- Task instructions:
Among the entries that follow, the required portion opens with the line containing "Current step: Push" and closes with the line containing "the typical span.". Give that portion again exactly, and nothing else.

- Extracted records:
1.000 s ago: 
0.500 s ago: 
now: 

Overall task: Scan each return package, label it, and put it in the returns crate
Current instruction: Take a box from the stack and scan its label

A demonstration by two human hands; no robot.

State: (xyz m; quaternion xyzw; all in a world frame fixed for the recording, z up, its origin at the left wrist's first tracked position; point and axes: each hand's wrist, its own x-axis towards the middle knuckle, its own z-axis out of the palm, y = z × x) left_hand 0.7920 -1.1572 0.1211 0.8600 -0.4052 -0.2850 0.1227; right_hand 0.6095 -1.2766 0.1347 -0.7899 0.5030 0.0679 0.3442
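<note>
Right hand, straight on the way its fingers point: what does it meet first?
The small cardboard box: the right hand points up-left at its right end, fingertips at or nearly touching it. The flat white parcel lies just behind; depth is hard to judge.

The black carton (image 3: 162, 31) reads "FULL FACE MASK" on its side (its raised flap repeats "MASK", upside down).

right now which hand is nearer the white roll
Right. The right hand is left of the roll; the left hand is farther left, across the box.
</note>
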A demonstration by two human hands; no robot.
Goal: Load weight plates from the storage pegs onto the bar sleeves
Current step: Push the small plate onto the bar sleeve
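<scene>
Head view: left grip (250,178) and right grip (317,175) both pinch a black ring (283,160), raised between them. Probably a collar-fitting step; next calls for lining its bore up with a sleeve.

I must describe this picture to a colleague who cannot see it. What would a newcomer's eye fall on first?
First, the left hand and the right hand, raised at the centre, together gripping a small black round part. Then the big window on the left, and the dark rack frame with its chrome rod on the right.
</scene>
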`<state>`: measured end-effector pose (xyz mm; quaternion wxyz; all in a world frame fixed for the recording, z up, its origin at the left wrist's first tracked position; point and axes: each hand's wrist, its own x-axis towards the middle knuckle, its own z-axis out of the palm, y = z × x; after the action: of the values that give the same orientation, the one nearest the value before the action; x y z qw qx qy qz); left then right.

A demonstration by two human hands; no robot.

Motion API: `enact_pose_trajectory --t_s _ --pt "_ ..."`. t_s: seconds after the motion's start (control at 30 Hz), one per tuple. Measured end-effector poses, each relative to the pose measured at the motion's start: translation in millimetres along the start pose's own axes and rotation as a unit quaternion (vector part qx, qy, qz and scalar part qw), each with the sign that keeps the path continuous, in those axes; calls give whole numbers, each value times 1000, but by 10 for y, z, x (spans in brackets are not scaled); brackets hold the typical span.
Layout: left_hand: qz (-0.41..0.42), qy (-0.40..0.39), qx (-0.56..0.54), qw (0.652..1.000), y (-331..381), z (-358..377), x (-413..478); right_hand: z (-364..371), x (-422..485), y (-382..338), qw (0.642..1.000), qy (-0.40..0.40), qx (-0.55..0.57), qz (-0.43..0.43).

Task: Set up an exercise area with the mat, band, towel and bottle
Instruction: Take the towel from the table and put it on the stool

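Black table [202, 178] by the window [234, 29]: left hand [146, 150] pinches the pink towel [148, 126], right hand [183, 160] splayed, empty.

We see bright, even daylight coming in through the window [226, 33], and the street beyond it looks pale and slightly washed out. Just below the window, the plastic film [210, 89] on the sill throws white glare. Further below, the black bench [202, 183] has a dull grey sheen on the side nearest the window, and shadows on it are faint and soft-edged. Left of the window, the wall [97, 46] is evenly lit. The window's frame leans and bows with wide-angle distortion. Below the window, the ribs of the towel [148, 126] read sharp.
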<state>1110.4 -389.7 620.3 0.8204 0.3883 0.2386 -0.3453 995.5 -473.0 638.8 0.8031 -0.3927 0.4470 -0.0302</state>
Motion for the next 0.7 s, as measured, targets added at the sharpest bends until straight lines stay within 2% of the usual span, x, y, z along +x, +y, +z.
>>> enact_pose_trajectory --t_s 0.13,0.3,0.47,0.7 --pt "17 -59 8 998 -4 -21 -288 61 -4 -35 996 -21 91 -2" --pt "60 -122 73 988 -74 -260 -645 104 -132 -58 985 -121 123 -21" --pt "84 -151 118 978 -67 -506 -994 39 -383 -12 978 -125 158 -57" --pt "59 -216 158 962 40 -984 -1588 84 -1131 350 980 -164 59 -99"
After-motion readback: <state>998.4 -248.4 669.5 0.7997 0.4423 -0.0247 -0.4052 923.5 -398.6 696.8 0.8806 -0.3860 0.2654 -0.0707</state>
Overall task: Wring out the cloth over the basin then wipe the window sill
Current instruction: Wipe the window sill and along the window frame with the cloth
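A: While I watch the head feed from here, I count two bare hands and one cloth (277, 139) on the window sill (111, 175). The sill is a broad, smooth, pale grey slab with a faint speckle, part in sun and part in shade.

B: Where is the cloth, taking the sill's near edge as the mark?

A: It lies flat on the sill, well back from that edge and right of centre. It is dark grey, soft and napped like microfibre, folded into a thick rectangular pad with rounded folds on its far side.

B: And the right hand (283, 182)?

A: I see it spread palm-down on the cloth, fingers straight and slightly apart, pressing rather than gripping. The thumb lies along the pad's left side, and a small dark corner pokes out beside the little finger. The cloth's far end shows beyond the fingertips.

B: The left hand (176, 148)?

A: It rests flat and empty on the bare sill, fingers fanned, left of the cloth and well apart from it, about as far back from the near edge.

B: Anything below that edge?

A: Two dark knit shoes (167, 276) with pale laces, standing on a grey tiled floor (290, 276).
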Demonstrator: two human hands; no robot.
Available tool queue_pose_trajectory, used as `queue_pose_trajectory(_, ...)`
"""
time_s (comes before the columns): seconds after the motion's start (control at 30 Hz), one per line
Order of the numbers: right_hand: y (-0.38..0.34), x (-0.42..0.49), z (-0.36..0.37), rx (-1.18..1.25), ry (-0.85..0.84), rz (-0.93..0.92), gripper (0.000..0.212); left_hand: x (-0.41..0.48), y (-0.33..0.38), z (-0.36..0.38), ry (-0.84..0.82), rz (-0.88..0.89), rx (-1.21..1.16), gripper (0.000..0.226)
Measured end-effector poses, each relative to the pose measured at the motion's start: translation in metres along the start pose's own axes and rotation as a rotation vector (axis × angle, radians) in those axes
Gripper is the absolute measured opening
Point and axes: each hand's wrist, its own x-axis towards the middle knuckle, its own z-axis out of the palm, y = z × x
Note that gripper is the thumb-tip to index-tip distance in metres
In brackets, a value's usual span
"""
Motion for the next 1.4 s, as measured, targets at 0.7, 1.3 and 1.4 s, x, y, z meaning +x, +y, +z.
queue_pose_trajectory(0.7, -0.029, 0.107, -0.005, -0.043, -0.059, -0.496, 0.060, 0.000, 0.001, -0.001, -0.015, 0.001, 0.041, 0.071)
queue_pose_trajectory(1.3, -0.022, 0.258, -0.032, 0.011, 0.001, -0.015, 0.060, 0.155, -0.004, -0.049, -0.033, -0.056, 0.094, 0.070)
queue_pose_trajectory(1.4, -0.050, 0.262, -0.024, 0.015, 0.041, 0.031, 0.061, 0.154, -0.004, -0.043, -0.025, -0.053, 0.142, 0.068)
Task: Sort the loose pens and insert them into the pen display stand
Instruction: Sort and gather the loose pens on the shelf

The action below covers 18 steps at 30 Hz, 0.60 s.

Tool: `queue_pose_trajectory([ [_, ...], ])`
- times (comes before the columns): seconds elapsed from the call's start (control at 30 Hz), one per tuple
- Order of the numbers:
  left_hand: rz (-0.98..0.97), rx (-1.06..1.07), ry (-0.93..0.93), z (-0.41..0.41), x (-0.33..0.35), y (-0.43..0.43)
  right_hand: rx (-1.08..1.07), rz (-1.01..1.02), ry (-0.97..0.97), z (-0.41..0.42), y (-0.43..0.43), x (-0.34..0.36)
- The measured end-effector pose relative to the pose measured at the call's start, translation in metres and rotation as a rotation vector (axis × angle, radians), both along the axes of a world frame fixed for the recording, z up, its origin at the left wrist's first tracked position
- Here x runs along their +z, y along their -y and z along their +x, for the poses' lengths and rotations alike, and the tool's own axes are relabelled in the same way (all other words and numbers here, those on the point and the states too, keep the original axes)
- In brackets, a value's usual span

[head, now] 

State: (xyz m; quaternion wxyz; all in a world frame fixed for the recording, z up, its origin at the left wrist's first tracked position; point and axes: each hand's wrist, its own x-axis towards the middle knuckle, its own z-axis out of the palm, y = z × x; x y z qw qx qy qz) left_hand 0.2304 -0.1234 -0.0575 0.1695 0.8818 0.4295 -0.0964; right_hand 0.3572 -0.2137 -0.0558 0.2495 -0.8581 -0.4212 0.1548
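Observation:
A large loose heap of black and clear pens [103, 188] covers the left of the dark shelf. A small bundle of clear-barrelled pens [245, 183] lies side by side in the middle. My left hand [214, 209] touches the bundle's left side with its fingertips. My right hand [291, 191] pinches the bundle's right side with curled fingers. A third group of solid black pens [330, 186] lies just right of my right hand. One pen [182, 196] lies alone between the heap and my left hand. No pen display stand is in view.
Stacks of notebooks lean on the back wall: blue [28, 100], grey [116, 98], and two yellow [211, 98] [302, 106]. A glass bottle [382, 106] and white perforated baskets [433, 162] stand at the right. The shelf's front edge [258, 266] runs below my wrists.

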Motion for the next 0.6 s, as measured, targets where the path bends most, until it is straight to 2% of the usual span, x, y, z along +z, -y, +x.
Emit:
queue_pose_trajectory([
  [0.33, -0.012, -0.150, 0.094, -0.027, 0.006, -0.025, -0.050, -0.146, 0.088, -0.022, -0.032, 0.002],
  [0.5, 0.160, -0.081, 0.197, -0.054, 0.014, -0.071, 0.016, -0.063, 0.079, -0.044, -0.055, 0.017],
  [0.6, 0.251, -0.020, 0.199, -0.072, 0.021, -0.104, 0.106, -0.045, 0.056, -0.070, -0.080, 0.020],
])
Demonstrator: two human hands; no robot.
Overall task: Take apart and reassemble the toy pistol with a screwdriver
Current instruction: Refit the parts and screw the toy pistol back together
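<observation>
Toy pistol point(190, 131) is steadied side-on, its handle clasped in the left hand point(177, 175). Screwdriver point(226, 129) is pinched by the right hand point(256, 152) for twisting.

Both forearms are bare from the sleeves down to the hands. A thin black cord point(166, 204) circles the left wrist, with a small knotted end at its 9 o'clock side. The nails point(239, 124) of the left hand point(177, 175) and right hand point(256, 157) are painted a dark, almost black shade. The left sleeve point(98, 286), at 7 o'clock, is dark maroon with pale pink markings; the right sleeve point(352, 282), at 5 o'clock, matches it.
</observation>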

- Response to this exercise:
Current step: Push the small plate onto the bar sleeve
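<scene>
Head view: left grip (250,178) and right grip (317,175) both pinch a black ring (283,160), raised between them. Probably a collar-fitting step; next calls for lining its bore up with a sleeve.

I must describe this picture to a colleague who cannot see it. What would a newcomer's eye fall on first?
First, the left hand and the right hand, raised at the centre, together gripping a small black round part. Then the big window on the left, and the dark rack frame with its chrome rod on the right.
</scene>
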`<state>`: measured end-effector pose (xyz mm; quaternion wxyz; all in a world frame fixed for the recording, z up, its origin at the left wrist's first tracked position; point and axes: each hand's wrist, its own x-axis towards the middle knuckle, its own z-axis out of the palm, y = z × x; after the action: of the values that give the same orientation, the one nearest the value before the action; x y z qw qx qy qz); left then right.

A demonstration by two human hands; no robot.

Motion API: `enact_pose_trajectory --t_s _ --pt "_ ..."`. t_s: seconds after the motion's start (control at 30 Hz), one per tuple. Measured end-effector poses, each relative to the pose measured at the motion's start: translation in millimetres along the start pose's own axes and rotation as a unit quaternion (vector part qx, qy, qz and scalar part qw), each with the sign that keeps the path continuous, in those axes; calls give whole numbers, each value times 1000, but by 10 for y, z, x (spans in brackets are not scaled); brackets hold the typical span.

The answer requires nothing more.